The problem comes from this code in ProjectHelper:
if (source instanceof String) {
stream = new ByteArrayInputStream(((String)source).getBytes("UTF-8")); //$NON-NLS-1$
inputSource = new InputSource(stream);
}
so when we parse the XML file the ant model has the strings with the wrong encoding as well.
Created attachment 194990 [details]
proposed fix
Created a new utility method to try and compute the encoding for the build file prior to it being parsed into the Ant model, if detection fails it will fall back to UTF-8.

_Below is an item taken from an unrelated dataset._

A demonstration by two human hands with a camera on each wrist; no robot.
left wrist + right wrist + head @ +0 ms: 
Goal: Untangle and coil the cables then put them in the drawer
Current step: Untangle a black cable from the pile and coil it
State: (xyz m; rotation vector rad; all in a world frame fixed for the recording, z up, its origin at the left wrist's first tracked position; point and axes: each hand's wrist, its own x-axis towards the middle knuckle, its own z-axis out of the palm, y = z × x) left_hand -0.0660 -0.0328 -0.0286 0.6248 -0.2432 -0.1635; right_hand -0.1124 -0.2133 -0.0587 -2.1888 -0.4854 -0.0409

smoke tested against workspace and remote (out of workspace) build files.
Steps to test:
1. open the shift JIS file from any project in your workspace - the outline should match the editor
2. open the shift JIS file from any location outside of your workspace - the outline should match the editor
Curtis please try the patch +1 approach is good and problem is fixed for me with both workspace and external files. Created attachment 195093 [details]
better
Thinking about the other patch, I found that we end up creating / disconnecting a text file buffer each time we want either the backing IDocument for a build file or the encoding (in the external from workspace case). So I moved the fix into AntModel so its encoding can be cached, which saves a lot of work and the creation of unnecessary text file buffers.
Curtis please re-verify the new patch. The logic is the same, just in AntModel + cached. +1 New fix operates the same and the caching should be beneficial. applied patch to HEAD |